Configuring one-time job settings for proactive problem management

As a problem coordinator, you can configure one-time clustering jobs for proactive problem management and run these jobs. You can configure a maximum of three jobs. When you configure a one-time job, the algorithm runs once to cluster the incidents based on the selected criteria.
By default, a maximum of 200000 incidents are considered while creating a one-time Proactive problem management job. However, you can increase the limit by customization.

Important

In version 23.3.01 and later, Major Incident is added as a required system field in the data set. After upgrading to 23.3.01, you must rerun your existing jobs to effect the change and generate clusters with major incident details.

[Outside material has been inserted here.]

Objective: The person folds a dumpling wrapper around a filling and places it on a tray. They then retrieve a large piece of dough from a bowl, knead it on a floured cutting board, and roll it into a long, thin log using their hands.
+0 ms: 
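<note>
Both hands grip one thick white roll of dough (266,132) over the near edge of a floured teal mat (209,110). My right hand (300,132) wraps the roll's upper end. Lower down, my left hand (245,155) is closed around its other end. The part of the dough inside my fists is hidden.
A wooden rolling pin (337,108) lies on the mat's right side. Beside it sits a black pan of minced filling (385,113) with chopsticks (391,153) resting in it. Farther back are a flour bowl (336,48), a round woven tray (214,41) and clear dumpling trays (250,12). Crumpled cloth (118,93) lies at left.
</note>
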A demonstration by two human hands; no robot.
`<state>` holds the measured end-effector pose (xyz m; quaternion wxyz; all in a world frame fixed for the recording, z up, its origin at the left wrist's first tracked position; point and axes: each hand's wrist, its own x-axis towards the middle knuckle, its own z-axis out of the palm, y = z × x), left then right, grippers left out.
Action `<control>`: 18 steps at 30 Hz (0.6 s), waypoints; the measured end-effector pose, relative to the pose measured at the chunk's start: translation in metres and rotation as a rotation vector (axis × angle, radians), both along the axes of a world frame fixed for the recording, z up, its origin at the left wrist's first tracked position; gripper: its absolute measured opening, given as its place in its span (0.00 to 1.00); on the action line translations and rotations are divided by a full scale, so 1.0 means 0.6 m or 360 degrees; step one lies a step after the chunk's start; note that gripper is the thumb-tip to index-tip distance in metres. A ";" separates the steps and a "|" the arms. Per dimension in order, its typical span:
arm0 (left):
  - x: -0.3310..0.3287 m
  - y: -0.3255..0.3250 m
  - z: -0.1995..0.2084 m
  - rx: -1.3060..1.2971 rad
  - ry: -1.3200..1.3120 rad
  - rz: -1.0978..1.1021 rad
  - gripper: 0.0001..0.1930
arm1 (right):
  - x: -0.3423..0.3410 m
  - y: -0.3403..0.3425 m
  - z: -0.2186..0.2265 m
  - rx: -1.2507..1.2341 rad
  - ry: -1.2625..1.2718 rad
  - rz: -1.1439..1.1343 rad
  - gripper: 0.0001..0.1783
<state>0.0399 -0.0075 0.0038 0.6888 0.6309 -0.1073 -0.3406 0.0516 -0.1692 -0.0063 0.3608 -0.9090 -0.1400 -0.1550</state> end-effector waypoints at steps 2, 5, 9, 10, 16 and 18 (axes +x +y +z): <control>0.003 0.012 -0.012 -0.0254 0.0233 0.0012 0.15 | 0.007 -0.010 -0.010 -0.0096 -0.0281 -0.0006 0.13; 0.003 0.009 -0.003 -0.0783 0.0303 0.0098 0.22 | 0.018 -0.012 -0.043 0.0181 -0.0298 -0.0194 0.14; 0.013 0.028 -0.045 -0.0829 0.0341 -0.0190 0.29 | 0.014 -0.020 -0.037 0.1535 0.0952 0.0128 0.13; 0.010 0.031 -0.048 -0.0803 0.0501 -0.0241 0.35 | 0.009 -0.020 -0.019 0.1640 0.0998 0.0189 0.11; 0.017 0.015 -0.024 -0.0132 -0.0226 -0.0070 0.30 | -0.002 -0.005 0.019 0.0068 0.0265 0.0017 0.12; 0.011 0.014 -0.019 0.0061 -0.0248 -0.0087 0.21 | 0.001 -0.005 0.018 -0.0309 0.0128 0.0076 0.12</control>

To configure a one-time job

Click Manage Job.
On the Proactive problem management settings page, click configure one-time job.
In the General section, enter the job name and select the language for the incident text processing.
Even though your incident text contains mixed language, pre-processing is done on the basis of the selected language.
In the Data Set section, you can specify the data fields on which you can create clusters and filter data. Select the fields on which you want to create clusters.

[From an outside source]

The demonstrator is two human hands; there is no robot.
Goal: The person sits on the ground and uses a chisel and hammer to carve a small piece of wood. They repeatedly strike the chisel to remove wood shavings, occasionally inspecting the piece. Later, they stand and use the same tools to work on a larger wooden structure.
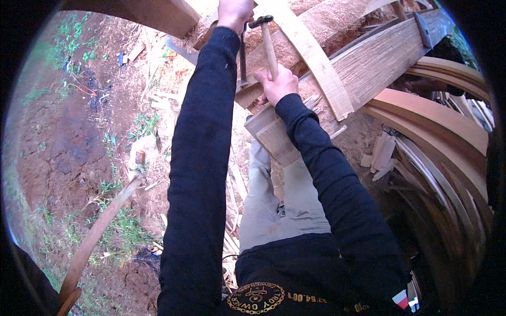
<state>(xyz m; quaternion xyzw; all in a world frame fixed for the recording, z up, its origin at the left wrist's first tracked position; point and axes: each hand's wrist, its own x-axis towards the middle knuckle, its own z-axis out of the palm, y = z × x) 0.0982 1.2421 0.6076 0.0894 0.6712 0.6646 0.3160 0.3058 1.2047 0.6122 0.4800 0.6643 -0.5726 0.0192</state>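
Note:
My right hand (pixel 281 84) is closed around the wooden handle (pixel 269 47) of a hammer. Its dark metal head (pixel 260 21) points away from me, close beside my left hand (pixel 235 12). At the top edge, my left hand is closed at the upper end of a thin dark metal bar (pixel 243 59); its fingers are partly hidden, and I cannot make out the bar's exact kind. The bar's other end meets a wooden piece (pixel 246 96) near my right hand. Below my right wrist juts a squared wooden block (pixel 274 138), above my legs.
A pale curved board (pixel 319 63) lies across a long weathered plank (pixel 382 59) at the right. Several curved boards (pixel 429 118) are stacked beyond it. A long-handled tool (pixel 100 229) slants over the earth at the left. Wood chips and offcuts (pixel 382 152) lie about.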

See Data set filters for more details.
In the Data range section, specify the date range that the job should use to search incident data.
See Data range for more details.
In the Create clusters section, specify the parameters by which the data is grouped.
See Create clusters for more details.
In the Advanced machine learning section, specify the number of clusters displayed in the dashboard.
See Advanced machine learning for more details.
Upload stop word file.
See Stop words for more details.
(Optional) Remove personally identifiable information from incident details during clustering.
See Personally identifiable information for more details.
In the Resolution insights section, enter the parameters of Resolution insights.
See Resolution insights for more details.
Click Run now.

A job might take several minutes to complete, depending on the incident data to be processed. Refresh the jobs table to check if the job is completed.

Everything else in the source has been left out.